New Delhi: Controversial writer Taslima Nasreen expected her stay in India to be a cakewalk under the Modi government, but she is shocked at what she describes as the looming prospect of “homelessness”.
A Bangladeshi by birth, Nasreen has been in exile since 1994, when she fled the country in the wake of threats from radical Islamists about her controversial book, Lajja.
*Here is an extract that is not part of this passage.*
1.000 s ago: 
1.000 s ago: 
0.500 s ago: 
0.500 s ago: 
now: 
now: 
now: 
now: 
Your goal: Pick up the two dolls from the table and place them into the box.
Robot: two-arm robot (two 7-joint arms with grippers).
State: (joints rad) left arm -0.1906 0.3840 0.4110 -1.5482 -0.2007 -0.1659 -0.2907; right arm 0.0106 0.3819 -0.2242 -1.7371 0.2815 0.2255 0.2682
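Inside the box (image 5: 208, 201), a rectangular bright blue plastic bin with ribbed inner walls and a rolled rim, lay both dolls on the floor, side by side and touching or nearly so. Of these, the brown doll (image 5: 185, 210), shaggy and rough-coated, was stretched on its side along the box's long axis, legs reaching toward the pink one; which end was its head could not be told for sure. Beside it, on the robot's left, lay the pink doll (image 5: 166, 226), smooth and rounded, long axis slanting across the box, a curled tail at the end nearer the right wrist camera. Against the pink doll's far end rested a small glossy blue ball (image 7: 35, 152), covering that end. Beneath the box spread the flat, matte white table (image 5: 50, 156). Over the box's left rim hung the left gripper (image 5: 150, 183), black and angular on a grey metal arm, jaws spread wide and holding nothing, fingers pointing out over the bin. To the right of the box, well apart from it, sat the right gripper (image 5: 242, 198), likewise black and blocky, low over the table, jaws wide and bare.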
Now a Swedish citizen, she has been living in India over the past few years, on residence permits.
Renewed regularly for a year under the first Modi government, the permit has been extended by just three months by incumbent Home Minister Amit Shah, leaving Nasreen worried.
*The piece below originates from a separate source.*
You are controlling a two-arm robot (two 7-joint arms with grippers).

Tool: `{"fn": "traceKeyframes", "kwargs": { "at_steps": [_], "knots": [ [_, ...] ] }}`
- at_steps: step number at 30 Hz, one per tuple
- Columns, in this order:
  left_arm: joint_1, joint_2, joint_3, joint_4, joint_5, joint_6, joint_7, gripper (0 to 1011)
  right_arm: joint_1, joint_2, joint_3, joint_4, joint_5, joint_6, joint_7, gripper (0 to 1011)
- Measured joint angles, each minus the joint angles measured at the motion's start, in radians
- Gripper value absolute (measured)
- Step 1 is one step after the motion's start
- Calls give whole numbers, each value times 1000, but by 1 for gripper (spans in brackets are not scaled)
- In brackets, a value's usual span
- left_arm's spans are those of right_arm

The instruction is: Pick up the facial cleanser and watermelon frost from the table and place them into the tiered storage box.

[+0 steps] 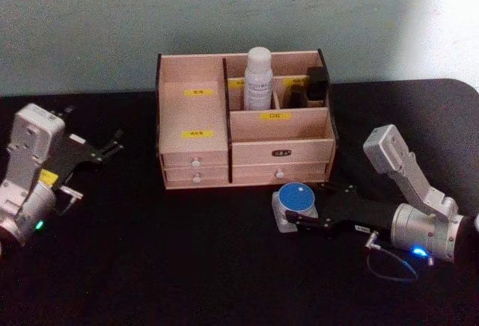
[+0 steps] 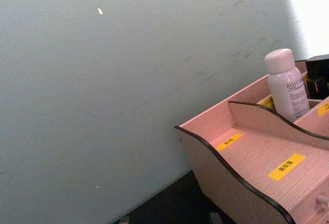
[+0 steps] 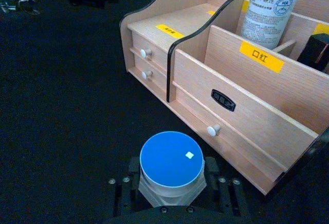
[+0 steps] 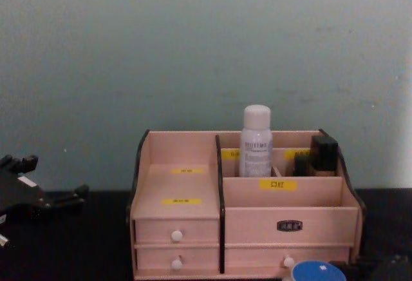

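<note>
1 bottle (image 1: 258,79) in tiered storage box (image 1: 196,146); right hand (image 1: 299,210) clasps jar (image 1: 297,196), left hand (image 1: 112,145) wide.

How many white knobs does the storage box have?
3. The upper knob and lower knob are on the left drawers; the third knob is on the bottom right drawer. None seems hidden.

The tiered storage box (image 1: 196,154), pale pink wood with dark edges, yellow labels and white-knobbed drawers, is standing at the middle of the counter's (image 1: 150,266) far edge. The facial cleanser (image 1: 258,79), a white-capped bottle, is standing upright in its rear middle compartment. The watermelon frost (image 1: 297,199), a clear jar with a round blue lid, is sitting upright on the counter just before the box's right drawers.
</note>
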Motion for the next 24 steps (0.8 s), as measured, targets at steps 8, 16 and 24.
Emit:
{"fn": "traceKeyframes", "kwargs": {
  "at_steps": [8,16,24],
  "knots": [
    [0,0,0,0,0,0,0,1001,0,0,1,0,0,0,1,707],
    [0,0,0,0,0,0,0,1001,-2,0,6,-2,9,-6,6,707],
    [0,0,0,0,0,0,0,1001,2,6,20,-37,41,-19,33,707]
  ]
}}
“People had told me that when the BJP comes to power, things would be easier,” Nasreen, 56, told ThePrint. “But the UPA government put me under house arrest and forced me to leave the country, and this government is giving me permission to stay for just three months.”
‘In exile for 25 years’
Nasreen is a vocal critic of Islam, which has frequently landed her in controversy, especially since her views are seen as being in consonance with Hindu radicals in India.
Under the Congress-led UPA government, she was kept at a secret security facility in New Delhi — a stint she has likened to “solitary confinement”.
Her presence in India has been controversial, even stoking protests by Islamists that forced her to flee Kolkata in 2007-08.
Then the Gujarat chief minister, Prime Minister Narendra Modi had thrown his weight behind her when she was “placed under house arrest” in 2008, Nasreen told ThePrint.
“The CPI(M) government threw me out of West Bengal… Kolkata – the city which speaks my language, the city which was my second home, the UPA government forced me to leave the country… I thought when the BJP comes to power, my problems would end,” she said.
However, her repeated pleas to the Modi government for a five-year permit have failed to yield results. In 2014, she said, the government gave her a two-month permit, after which she had to seek a meeting with the then home minister Rajnath Singh. She has been granted year-by-year extensions since then.
Nasreen said she did not think the government’s decision had anything to do with the Indo-Bangladesh bilateral relationship, and appealed to the Modi government to grant her the permit.
“As an author, I should be allowed to be creative, write… I shouldn’t be concerned about whether I can come home or not.”
“I have lived in exile for 25 years… I don’t want to live in a constant sense of fear and worry now,” she added.
Asked why living in India was so important for her even though she has Swedish citizenship, she said, “Mentally, physically and psychologically, I belong to India… India is my home.”
“I come back here despite everything, for the love of my language, my land,” she added.
‘Government not responsible for fundamentalism’
In the course of the interview, Nasreen also weighed in the deepening polarisation around India. However, while she agreed that fundamentalism is on the rise in the country, she did not attribute it to the government of the day.
“There are some incidents, which I speak out against as well, but I don’t think the government supports them in anyway,” she said, “Lynching is not the government’s agenda.”
According to Nasreen, the Indian government will ultimately remain secular, and never become religious.
While she argued that she was not one to keep silent on the excesses of the minority community – a tendency she associates with “pseudo-seculars” – she said it was the majority community’s responsibility in any country to make the minority feel safe.
A fierce votary of women’s rights, which she feels are threatened by all religions, Nasreen urged the Indian government to come up with a Uniform Civil Code (UCC) immediately.
“Just the way, the Muslim minority does not want a UCC in India, in Bangladesh, the Hindu fundamentalists say they want to follow Manu’s law or the shastras and not have a UCC,” she said.
“In Bangladesh, Hindu women cannot inherit property, cannot marry or divorce out of their choice… It is the same fundamentalism,” she added.
“India needs a UCC, which is based on equality and justice… The BJP has been talking about it for some time, I don’t know why they are not bringing one,” she said.
Nasreen added that UCC would be better than taking a piecemeal approach to women’s rights by bringing in a law on separate issues, like ‘triple talaq’ or ‘nikah halala’. “If you have religious law anywhere – of any religion – you cannot have human rights,” she said.